TASK REQUIREMENTS: Nothing but the lines from the one with "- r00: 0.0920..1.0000" down to the one with "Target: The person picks" should be returned, exactly and with both ends included, from the material below.

GIVEN DATA:

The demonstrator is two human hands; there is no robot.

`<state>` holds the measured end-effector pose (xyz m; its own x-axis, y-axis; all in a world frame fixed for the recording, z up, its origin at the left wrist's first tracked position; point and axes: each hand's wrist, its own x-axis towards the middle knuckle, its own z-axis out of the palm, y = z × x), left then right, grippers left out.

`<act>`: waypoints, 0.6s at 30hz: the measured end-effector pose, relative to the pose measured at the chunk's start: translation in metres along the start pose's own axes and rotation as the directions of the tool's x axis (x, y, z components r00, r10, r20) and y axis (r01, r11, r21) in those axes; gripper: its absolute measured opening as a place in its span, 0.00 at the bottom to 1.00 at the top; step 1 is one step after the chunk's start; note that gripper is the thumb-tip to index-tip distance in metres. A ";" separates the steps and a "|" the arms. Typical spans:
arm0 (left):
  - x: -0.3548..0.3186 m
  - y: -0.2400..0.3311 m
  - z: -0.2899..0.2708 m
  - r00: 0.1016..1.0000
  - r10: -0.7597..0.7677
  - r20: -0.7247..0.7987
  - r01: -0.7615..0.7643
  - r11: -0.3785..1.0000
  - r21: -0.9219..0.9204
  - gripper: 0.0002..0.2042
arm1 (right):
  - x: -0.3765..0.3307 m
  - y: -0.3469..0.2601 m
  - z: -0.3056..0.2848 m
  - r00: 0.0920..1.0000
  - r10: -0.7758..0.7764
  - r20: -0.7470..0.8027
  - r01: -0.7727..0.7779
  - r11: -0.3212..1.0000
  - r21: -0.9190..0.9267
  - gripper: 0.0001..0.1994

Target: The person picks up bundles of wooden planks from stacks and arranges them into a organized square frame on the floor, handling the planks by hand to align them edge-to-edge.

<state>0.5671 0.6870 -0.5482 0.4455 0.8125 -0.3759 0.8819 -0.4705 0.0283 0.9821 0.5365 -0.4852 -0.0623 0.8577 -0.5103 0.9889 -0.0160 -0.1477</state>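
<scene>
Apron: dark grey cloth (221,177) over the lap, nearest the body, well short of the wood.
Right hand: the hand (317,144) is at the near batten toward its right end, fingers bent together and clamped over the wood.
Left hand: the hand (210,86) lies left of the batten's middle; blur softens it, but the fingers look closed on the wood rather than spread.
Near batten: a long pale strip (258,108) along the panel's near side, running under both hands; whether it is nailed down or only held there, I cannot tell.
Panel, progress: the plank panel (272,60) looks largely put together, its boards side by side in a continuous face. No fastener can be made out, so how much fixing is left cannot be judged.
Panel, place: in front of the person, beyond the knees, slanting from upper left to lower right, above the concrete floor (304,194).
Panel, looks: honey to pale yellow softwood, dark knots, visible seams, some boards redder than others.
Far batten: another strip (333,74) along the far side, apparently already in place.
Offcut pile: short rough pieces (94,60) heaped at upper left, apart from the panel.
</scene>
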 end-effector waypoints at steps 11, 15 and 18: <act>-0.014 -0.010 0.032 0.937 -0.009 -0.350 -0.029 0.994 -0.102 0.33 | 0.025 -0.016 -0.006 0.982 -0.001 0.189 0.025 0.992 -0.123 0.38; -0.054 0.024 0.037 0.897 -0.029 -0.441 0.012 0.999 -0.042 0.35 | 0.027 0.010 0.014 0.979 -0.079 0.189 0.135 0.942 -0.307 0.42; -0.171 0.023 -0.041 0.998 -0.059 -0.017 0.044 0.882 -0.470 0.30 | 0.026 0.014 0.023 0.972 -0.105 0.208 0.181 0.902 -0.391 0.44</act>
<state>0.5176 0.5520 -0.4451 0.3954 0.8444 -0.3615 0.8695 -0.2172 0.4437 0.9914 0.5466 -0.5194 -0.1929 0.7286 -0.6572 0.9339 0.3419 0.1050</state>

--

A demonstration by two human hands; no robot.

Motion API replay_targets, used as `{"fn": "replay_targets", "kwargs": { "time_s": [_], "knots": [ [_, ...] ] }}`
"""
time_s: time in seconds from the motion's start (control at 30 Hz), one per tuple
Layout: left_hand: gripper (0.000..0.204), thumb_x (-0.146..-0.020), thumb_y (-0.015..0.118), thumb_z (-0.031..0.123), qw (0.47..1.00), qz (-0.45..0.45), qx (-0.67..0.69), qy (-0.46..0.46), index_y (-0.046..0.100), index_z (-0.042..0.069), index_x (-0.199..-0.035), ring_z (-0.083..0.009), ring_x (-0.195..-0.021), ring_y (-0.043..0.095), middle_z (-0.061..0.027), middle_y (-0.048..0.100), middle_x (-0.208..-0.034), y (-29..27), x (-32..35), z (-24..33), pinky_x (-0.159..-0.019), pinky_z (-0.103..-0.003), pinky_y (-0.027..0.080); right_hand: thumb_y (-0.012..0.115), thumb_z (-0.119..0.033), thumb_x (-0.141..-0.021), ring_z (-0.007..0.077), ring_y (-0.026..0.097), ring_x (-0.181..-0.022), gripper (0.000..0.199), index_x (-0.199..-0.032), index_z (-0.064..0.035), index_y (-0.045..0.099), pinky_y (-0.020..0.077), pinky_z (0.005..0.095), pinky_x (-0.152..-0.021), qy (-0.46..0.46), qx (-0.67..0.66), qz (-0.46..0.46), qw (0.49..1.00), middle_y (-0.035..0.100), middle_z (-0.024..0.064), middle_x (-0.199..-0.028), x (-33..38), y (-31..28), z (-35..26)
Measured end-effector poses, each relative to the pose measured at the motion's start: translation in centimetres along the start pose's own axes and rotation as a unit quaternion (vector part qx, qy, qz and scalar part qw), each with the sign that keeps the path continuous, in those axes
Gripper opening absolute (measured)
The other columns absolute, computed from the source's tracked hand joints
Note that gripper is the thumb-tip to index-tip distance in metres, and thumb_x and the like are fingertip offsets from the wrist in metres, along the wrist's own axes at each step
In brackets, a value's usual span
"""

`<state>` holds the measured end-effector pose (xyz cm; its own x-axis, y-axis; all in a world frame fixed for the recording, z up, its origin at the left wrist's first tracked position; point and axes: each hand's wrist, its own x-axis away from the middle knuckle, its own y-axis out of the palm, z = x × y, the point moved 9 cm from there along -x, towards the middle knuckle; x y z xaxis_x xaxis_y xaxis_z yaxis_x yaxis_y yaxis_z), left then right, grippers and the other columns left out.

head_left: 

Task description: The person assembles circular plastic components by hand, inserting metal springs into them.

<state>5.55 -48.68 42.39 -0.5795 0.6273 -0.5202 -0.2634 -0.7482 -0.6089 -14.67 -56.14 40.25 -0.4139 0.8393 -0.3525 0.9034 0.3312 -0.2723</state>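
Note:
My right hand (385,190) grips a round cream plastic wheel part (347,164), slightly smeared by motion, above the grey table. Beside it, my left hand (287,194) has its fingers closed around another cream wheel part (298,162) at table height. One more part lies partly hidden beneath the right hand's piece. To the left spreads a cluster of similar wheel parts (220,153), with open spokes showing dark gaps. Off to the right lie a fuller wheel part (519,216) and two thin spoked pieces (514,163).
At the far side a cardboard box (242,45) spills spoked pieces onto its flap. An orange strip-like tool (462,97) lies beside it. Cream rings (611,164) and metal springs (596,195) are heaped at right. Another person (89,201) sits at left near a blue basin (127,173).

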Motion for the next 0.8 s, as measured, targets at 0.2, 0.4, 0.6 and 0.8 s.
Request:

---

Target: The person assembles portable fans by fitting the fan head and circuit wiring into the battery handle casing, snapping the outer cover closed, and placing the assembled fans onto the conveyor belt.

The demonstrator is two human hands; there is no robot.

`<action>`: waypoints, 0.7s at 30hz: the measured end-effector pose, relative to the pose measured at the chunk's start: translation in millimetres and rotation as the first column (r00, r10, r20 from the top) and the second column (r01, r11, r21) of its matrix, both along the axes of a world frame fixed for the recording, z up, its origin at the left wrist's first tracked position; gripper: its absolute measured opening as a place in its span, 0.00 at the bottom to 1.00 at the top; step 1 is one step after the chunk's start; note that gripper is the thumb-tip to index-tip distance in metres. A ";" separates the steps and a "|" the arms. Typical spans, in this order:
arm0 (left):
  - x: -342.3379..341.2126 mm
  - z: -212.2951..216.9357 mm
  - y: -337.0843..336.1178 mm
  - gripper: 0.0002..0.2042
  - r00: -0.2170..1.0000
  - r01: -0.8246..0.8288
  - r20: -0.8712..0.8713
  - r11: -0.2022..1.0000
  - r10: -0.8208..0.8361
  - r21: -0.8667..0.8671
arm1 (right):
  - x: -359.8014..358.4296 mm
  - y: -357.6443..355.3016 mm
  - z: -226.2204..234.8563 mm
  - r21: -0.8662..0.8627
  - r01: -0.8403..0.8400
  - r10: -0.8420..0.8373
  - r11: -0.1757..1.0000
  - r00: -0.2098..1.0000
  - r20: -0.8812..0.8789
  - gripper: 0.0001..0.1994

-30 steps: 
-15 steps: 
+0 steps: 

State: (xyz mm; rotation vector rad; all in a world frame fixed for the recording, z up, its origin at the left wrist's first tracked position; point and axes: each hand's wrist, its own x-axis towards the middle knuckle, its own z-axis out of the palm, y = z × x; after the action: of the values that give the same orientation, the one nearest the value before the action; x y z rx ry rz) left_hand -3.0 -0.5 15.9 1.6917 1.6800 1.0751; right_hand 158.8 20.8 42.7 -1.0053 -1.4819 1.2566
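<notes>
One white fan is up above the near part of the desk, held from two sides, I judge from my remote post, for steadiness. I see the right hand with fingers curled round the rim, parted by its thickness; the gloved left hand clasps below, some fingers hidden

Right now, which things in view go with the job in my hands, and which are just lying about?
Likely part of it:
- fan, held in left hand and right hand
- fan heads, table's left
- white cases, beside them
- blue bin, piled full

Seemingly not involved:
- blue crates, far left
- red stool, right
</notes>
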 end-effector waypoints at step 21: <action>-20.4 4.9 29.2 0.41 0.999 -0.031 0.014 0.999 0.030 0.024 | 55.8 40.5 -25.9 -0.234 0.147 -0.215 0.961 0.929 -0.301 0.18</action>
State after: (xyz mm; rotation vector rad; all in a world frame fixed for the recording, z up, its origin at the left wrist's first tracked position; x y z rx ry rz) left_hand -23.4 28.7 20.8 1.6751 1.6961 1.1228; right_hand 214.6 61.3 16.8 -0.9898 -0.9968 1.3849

ANSWER SECTION:
  - r00: 0.0920..1.0000
  - r10: -0.7758..0.7764
  - r20: -0.7470..0.8027
  - r01: -0.7727..0.7779
  - r11: -0.3212..1.0000
  - r21: -0.9190..0.9267
  - gripper: 0.0001..0.1994

Target: The person picks up bundles of wooden planks from stacks and arranges them into a organized square frame on the floor, handling the planks by hand to align them edge-to-edge.

Nothing further is needed to complete the exercise.